'''

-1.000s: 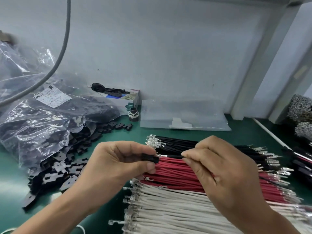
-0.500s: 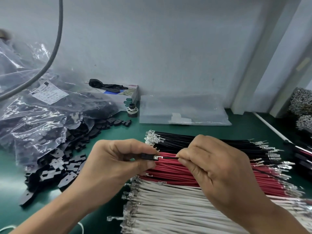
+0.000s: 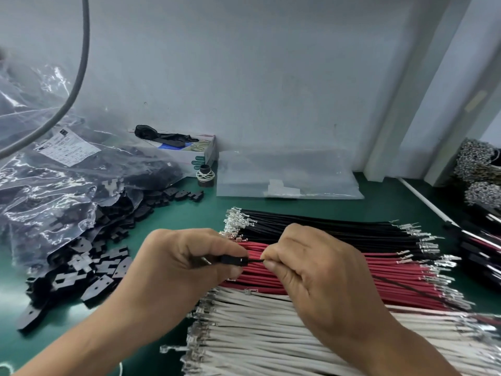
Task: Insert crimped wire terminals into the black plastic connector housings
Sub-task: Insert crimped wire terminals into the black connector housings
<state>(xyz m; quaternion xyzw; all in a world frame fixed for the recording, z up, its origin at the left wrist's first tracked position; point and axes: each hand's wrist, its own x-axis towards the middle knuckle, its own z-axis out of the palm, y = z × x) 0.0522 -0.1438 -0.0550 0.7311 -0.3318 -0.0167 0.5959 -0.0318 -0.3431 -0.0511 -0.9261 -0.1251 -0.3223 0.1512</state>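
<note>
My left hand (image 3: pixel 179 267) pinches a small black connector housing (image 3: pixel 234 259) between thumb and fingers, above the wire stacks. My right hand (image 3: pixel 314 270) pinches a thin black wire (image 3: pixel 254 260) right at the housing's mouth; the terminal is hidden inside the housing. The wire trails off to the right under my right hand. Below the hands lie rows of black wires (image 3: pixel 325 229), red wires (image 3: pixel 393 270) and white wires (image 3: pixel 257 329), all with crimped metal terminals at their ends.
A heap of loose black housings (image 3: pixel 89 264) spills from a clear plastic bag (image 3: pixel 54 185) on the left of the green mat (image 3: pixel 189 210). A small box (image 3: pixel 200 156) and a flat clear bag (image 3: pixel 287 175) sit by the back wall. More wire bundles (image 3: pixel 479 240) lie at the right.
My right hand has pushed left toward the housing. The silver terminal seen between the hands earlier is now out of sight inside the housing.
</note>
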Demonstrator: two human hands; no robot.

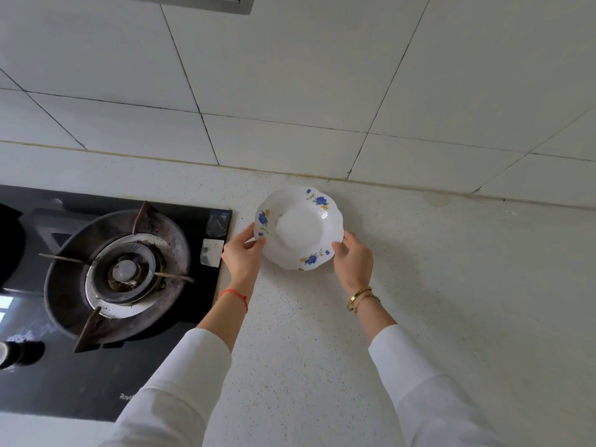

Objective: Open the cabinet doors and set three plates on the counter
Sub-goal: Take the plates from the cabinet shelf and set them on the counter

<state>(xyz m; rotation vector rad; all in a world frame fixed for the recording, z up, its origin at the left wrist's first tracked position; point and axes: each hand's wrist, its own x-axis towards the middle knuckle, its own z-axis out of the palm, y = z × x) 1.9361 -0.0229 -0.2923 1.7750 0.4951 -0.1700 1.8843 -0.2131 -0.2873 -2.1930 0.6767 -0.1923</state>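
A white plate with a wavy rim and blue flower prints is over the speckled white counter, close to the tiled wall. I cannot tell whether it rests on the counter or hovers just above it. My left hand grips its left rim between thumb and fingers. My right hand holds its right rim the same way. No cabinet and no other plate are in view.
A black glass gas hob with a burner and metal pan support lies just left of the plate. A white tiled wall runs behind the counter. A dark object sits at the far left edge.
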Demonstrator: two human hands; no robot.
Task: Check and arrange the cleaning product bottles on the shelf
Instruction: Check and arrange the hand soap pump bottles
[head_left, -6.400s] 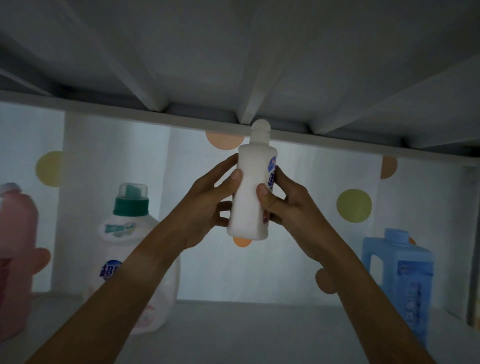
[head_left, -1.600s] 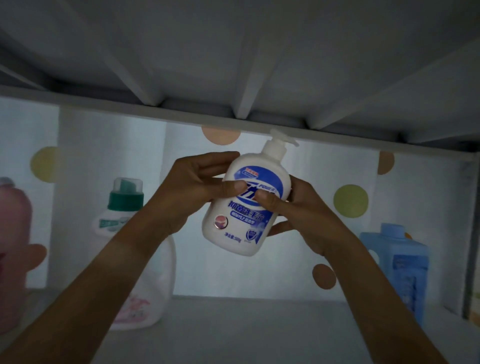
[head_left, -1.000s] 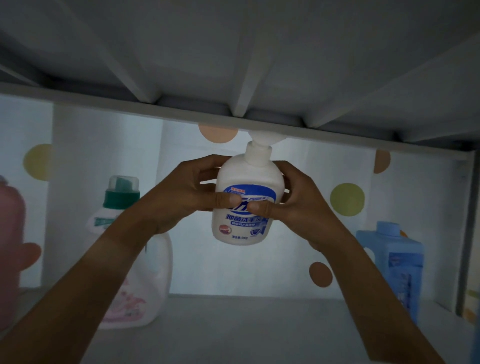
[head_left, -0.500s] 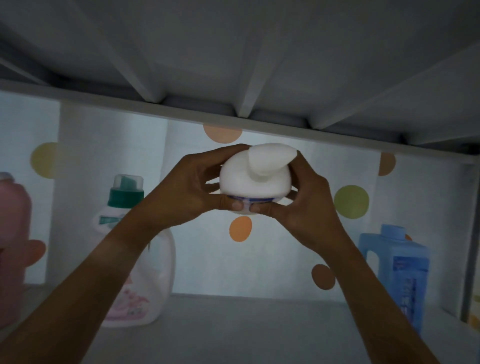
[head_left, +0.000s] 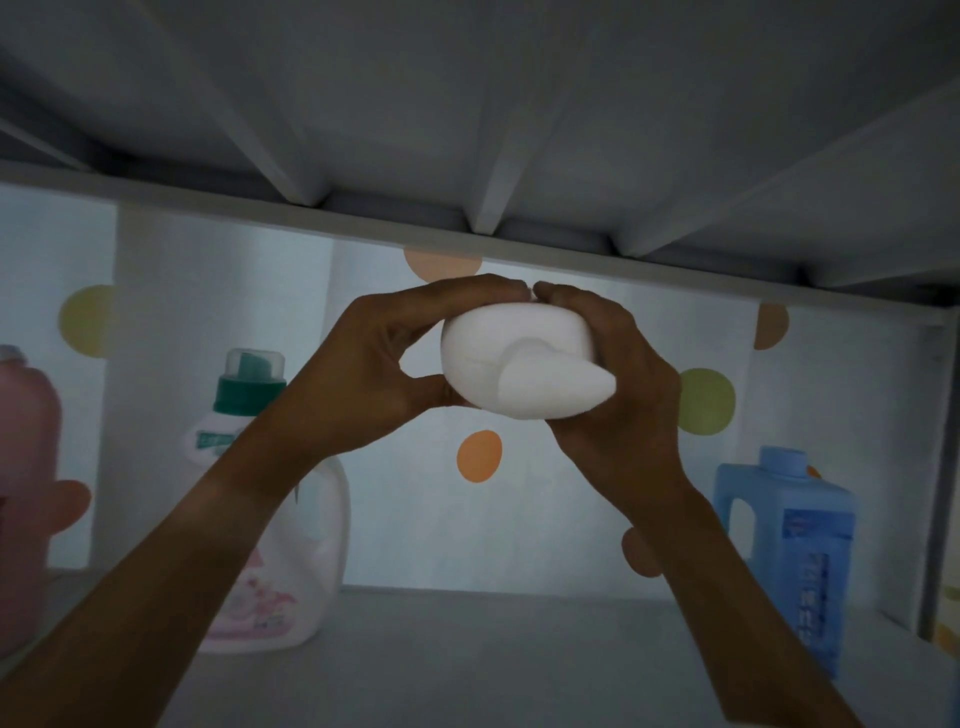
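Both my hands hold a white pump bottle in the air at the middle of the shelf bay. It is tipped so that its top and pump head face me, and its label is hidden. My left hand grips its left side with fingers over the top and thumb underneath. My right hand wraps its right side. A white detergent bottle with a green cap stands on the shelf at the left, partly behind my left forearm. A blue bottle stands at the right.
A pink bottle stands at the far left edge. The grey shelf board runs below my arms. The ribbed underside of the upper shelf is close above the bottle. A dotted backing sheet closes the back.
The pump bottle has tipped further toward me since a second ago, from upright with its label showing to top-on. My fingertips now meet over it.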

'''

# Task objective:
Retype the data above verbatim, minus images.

# Written response:
-1.000s: 
-0.500s: 
+0.000s: 
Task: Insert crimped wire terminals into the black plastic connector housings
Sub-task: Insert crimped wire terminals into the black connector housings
<state>(xyz m; quaternion xyzw; all in a world frame fixed for the recording, z up, its origin at the left wrist's first tracked position; point and axes: each hand's wrist, its own x-axis towards the middle knuckle, its own z-axis out of the palm, y = z × x) 0.0522 -0.1438 -0.0550 0.7311 -0.3318 -0.0167 0.5959 -0.0318 -0.3431 -0.0511 -0.9261 -0.1251 -0.3223 0.1512</state>
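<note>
My left hand (image 3: pixel 179 267) pinches a small black connector housing (image 3: pixel 234 259) between thumb and fingers, above the wire stacks. My right hand (image 3: pixel 314 270) pinches a thin black wire (image 3: pixel 254 260) right at the housing's mouth; the terminal is hidden inside the housing. The wire trails off to the right under my right hand. Below the hands lie rows of black wires (image 3: pixel 325 229), red wires (image 3: pixel 393 270) and white wires (image 3: pixel 257 329), all with crimped metal terminals at their ends.
A heap of loose black housings (image 3: pixel 89 264) spills from a clear plastic bag (image 3: pixel 54 185) on the left of the green mat (image 3: pixel 189 210). A small box (image 3: pixel 200 156) and a flat clear bag (image 3: pixel 287 175) sit by the back wall. More wire bundles (image 3: pixel 479 240) lie at the right.
My right hand has pushed left toward the housing. The silver terminal seen between the hands earlier is now out of sight inside the housing.
</note>
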Demonstrator: two human hands; no robot.


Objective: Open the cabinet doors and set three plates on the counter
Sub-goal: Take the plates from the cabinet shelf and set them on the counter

<state>(xyz m; rotation vector rad; all in a world frame fixed for the recording, z up, its origin at the left wrist's first tracked position; point and axes: each hand's wrist, its own x-axis towards the middle knuckle, its own z-axis out of the palm, y = z × x) 1.9361 -0.0229 -0.2923 1.7750 0.4951 -0.1700 1.8843 -0.2131 -0.2873 -2.1930 0.6767 -0.1923</state>
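A white plate with a wavy rim and blue flower prints is over the speckled white counter, close to the tiled wall. I cannot tell whether it rests on the counter or hovers just above it. My left hand grips its left rim between thumb and fingers. My right hand holds its right rim the same way. No cabinet and no other plate are in view.
A black glass gas hob with a burner and metal pan support lies just left of the plate. A white tiled wall runs behind the counter. A dark object sits at the far left edge.
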Demonstrator: two human hands; no robot.
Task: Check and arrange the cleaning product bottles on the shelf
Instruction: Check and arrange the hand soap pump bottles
[head_left, -6.400s] 
[head_left, -1.600s] 
[head_left, -1.000s] 
[head_left, -0.500s] 
[head_left, +0.000s] 
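Both my hands hold a white pump bottle in the air at the middle of the shelf bay. It is tipped so that its top and pump head face me, and its label is hidden. My left hand grips its left side with fingers over the top and thumb underneath. My right hand wraps its right side. A white detergent bottle with a green cap stands on the shelf at the left, partly behind my left forearm. A blue bottle stands at the right.
A pink bottle stands at the far left edge. The grey shelf board runs below my arms. The ribbed underside of the upper shelf is close above the bottle. A dotted backing sheet closes the back.
The pump bottle has tipped further toward me since a second ago, from upright with its label showing to top-on. My fingertips now meet over it.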

Nothing more will be written for this answer.